Zufällig habe ich mir vor ein paar Tagen genau so ein Ding wieder gekauft: es braucht kaum Platz, ist einfach in der Handhabung, der Kaffee wird wirklich gut und man kommt wirklich sehr, sehr günstig davon :-)

ubu roi
00
10.9.2008, 20:18

percolateur.

jumpingjack flash
00
10.9.2008, 14:19

aja, hab ich schon wieder vergessen - die methode ist auch relativ simpel - sprich einfach und umweltschonend.

T. portentosum
00
10.9.2008, 13:29

Kaffeesud kompostieren oder direkt als z.B. Rosendünger!

Geht_nicht_gibts_nicht
21

mit sicherheit produziert lavazza besseren kaffee als der unnötige nestle konzern!!!
;)

Wieviel Demokratie ist es bitte?
13
Auch diese Erpressomaschine der Kapselmafia

kommt sofort auf meine sich kontinuierlich erweiternde Produktbannliste. Heute in die Rubrik: "die, die den Planeten (und vielleicht noch weitere) verkapseln wollen". Und wer aus meinem Umfeld das kauft, wird in der internen Friendslist, von "intelligent" nach "nur mäßig begabt, Class Pratermatura" zurückgestuft. Wer Kaffeesimulationen in Lauren Bacalls (Vgl. Bogarts Baby) alter Aluhandtasche (Vgl. Abbildung) anschwitzt, steht eh kurz vor dem "Access denied" Status.

jumpingjack flash
00
10.9.2008, 10:45

:-)
allerdings ist in espressoautomaten überall nur eine heizschlange zum wassererhitzen und eine pumpe drin.

Konradin
00

" ... in Lauren Bacalls (Vgl. Bogarts Baby) alter Aluhandtasche ..."


*lachmichtot*

jean-paul rastaman
10
Bialetti Brikka 2er

Nirgendwo ist das Preis Leistung Aufwand Verhältnis besser.

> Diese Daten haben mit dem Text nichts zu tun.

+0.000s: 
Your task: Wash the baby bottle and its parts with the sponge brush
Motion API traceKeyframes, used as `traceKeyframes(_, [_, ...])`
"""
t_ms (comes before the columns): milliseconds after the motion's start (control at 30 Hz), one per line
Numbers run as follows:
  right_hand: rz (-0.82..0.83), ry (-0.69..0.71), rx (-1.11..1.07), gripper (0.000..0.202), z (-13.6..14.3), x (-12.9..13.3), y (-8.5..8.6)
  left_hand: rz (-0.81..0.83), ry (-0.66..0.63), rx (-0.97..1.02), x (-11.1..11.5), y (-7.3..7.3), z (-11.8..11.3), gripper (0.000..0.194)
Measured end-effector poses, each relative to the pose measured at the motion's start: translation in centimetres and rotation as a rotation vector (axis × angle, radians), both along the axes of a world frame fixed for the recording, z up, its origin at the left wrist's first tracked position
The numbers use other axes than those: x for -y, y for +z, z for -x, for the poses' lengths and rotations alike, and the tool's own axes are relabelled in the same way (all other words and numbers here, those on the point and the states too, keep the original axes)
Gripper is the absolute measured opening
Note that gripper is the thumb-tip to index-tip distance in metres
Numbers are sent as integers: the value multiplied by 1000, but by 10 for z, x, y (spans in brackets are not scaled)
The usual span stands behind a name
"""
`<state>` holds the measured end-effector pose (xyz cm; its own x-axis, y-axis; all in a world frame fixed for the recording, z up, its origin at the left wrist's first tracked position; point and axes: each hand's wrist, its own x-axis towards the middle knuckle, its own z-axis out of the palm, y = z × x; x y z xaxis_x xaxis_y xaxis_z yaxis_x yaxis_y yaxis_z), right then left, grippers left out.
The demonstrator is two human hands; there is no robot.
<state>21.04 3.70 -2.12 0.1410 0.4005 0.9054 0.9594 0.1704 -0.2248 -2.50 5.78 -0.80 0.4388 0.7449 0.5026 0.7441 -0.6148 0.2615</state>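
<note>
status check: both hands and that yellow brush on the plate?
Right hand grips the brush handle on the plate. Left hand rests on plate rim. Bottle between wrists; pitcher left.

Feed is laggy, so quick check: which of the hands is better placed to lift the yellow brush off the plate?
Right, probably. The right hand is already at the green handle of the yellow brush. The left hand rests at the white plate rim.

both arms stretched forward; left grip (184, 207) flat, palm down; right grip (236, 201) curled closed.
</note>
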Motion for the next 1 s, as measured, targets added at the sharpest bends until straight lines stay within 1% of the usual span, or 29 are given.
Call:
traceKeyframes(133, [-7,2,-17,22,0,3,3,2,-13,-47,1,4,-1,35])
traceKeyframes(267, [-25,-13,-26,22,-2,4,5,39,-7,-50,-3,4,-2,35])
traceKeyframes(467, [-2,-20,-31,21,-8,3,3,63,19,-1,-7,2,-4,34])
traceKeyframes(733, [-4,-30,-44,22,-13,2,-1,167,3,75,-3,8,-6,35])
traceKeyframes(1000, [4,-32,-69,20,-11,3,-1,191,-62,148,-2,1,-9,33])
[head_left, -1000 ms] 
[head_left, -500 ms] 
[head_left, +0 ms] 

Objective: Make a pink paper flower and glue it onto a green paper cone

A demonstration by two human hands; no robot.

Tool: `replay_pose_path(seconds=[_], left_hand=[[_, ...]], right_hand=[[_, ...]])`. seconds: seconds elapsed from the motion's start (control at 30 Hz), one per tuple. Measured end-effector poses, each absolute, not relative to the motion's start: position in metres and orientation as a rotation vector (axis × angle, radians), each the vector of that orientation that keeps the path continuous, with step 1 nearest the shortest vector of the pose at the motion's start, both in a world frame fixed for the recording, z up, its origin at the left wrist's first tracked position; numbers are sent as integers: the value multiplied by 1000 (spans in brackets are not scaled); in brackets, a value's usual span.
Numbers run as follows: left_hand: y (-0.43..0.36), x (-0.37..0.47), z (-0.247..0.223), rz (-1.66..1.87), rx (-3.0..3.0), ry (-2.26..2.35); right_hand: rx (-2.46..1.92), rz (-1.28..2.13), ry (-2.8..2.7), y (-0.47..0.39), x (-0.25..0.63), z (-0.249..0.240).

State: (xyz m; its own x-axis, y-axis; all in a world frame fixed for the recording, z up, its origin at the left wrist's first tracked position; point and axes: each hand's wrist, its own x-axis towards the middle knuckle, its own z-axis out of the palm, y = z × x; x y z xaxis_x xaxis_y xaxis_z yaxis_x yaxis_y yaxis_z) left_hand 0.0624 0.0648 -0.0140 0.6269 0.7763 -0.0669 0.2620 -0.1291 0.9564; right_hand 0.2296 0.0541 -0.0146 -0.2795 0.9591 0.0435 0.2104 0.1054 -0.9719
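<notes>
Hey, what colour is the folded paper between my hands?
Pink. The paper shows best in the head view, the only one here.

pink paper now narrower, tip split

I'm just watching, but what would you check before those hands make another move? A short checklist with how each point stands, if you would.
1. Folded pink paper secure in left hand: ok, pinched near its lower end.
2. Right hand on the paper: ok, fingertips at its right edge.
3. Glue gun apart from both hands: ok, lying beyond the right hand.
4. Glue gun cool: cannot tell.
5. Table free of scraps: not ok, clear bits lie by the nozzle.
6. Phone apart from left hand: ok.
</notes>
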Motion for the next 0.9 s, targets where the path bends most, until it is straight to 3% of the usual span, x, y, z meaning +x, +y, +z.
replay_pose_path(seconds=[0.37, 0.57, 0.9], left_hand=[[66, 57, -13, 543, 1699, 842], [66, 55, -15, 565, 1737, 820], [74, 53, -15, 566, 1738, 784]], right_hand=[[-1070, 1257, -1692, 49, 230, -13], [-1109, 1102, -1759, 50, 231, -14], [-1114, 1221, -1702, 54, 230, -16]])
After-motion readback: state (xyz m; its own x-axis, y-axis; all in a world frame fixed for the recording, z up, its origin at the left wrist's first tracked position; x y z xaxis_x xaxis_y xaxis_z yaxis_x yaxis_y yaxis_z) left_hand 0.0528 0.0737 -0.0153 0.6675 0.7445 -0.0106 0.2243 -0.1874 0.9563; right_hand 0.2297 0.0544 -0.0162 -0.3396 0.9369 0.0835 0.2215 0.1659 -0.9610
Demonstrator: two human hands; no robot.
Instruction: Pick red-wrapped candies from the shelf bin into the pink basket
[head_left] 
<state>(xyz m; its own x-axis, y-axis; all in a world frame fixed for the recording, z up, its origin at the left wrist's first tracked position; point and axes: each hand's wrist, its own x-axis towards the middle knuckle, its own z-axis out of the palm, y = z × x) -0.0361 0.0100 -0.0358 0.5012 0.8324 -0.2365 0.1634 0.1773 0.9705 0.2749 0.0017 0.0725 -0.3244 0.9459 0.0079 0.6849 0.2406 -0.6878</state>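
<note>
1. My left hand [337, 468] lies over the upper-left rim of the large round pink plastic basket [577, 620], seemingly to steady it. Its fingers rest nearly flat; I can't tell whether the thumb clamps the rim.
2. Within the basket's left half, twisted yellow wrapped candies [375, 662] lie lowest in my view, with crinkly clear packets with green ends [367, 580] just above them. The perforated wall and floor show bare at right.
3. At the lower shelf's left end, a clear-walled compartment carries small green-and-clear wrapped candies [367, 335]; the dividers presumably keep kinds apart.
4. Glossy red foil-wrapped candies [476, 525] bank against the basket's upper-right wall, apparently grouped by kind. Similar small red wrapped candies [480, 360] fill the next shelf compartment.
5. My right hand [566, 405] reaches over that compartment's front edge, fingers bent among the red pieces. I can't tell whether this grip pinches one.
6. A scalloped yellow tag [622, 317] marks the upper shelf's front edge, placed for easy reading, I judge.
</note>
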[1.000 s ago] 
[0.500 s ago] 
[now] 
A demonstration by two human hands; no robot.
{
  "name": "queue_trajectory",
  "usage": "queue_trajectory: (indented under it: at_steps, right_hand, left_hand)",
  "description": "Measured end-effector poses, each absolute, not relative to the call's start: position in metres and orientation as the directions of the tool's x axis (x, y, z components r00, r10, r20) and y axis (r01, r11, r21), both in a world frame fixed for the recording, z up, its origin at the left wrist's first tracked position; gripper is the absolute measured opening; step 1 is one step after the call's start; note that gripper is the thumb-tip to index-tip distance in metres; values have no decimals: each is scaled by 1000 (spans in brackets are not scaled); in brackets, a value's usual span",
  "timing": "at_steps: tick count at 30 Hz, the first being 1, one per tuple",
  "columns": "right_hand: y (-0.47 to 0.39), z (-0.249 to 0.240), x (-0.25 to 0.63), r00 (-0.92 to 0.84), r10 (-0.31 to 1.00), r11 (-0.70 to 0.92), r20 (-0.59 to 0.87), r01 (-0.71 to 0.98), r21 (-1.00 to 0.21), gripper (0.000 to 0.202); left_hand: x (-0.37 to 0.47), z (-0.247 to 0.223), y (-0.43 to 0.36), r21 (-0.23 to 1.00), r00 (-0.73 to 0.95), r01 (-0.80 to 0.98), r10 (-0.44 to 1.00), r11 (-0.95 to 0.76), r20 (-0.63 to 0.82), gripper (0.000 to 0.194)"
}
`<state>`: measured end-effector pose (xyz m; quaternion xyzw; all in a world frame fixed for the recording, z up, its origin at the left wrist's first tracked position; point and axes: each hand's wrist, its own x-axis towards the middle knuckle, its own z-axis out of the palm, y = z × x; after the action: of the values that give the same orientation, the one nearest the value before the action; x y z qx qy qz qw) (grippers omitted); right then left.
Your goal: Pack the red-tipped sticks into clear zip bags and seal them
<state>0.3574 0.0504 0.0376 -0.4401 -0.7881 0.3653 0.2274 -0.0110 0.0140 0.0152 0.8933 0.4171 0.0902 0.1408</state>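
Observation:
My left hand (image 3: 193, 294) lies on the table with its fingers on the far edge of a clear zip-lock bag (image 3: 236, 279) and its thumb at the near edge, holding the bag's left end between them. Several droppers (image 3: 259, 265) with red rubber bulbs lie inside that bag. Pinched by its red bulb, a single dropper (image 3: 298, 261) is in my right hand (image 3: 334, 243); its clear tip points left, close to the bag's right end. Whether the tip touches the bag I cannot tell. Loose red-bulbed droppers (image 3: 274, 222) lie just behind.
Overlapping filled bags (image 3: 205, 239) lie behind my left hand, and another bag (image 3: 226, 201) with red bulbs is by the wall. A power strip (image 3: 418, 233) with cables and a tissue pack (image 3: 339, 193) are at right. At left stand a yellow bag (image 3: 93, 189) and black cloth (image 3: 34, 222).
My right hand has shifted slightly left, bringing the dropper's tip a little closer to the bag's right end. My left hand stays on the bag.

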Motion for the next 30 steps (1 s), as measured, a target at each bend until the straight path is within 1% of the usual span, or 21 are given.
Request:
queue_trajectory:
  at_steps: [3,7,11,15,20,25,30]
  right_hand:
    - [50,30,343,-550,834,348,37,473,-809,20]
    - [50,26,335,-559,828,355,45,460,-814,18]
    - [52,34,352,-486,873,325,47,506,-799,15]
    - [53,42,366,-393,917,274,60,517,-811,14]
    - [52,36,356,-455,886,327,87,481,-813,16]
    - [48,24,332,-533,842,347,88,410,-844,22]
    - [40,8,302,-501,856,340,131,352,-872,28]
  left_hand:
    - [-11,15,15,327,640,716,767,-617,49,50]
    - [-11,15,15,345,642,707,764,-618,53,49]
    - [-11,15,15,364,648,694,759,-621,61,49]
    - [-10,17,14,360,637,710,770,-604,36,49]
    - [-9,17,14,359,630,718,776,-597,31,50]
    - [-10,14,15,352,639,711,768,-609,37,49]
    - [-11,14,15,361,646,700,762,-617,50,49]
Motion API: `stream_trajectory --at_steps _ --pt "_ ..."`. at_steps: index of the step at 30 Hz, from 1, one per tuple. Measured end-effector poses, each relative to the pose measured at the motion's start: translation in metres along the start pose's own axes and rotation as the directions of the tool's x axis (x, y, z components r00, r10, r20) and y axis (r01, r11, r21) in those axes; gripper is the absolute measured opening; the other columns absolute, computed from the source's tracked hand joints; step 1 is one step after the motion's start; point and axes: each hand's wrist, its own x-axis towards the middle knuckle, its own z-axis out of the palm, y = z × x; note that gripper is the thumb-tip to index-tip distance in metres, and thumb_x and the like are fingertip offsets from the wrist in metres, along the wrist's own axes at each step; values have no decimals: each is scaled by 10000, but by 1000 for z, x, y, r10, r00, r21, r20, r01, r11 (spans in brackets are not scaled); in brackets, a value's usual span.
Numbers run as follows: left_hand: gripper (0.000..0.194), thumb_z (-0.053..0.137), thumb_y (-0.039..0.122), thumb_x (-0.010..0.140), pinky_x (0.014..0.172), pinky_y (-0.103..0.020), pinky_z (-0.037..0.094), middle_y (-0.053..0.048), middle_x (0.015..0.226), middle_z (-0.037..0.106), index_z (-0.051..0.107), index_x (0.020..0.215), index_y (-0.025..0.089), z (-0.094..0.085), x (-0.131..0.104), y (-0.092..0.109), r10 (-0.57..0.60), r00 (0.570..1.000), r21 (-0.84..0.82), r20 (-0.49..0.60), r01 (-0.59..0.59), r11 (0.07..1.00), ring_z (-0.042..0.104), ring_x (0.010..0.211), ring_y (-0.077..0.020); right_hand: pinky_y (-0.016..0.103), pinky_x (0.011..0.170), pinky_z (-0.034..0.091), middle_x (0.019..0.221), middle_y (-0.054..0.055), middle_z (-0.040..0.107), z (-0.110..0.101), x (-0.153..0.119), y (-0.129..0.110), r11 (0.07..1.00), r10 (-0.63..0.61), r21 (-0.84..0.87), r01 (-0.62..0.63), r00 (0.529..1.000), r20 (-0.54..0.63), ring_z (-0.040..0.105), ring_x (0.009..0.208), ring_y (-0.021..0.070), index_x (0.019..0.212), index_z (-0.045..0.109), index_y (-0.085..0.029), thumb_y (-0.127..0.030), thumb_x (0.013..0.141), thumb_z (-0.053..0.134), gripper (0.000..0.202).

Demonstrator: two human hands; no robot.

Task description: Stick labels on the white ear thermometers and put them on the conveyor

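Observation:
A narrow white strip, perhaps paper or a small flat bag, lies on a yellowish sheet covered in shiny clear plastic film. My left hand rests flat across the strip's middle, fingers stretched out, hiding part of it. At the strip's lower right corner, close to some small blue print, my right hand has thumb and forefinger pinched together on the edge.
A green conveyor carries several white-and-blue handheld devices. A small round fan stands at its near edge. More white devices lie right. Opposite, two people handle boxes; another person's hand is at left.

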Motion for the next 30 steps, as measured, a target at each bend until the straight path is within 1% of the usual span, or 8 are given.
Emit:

Und stylisch ist eine Brikka am Gasherd ganz nebenbei als Draufgabe ;)
Weiterer Vorteil: der Kaffee muss nicht ganz so fein sein wie beim Siebträger und eine billige Mühle tut es auch. (zB vom Eduscho, Kaffee würde ich dort eher nicht kaufen)

jumpingjack flash
01

stimmt - bis auf den tschibo7eduscho - dort bekommen sie durchaus gute kaffees - z.b. milde arabicas (nach den spezialitäten fragen) - wenn sie aber kräftig (gall)bitteren kaffee lieben dann würd ich natürlich zu lavazza raten.

jean-paul rastaman
00

kräftigen kaffee mag ich, bitteren nicht
die brikka lässt aber meiner meinung nach sowieso mehr die säure als die bitterstoffe durchkommen

Florian Holzer
10

ja eh. nur einen mocca mit einem espresso zu vergleichen, ist etwa so sinnvoll wie audio-kasette und dvd. das sind einfach komplett unterschiedliche methoden mit komplett unterschiedlichem ergebnis. der bialetti-mocca liegt irgendwo zwischen französischem filter-kaffee und espresso.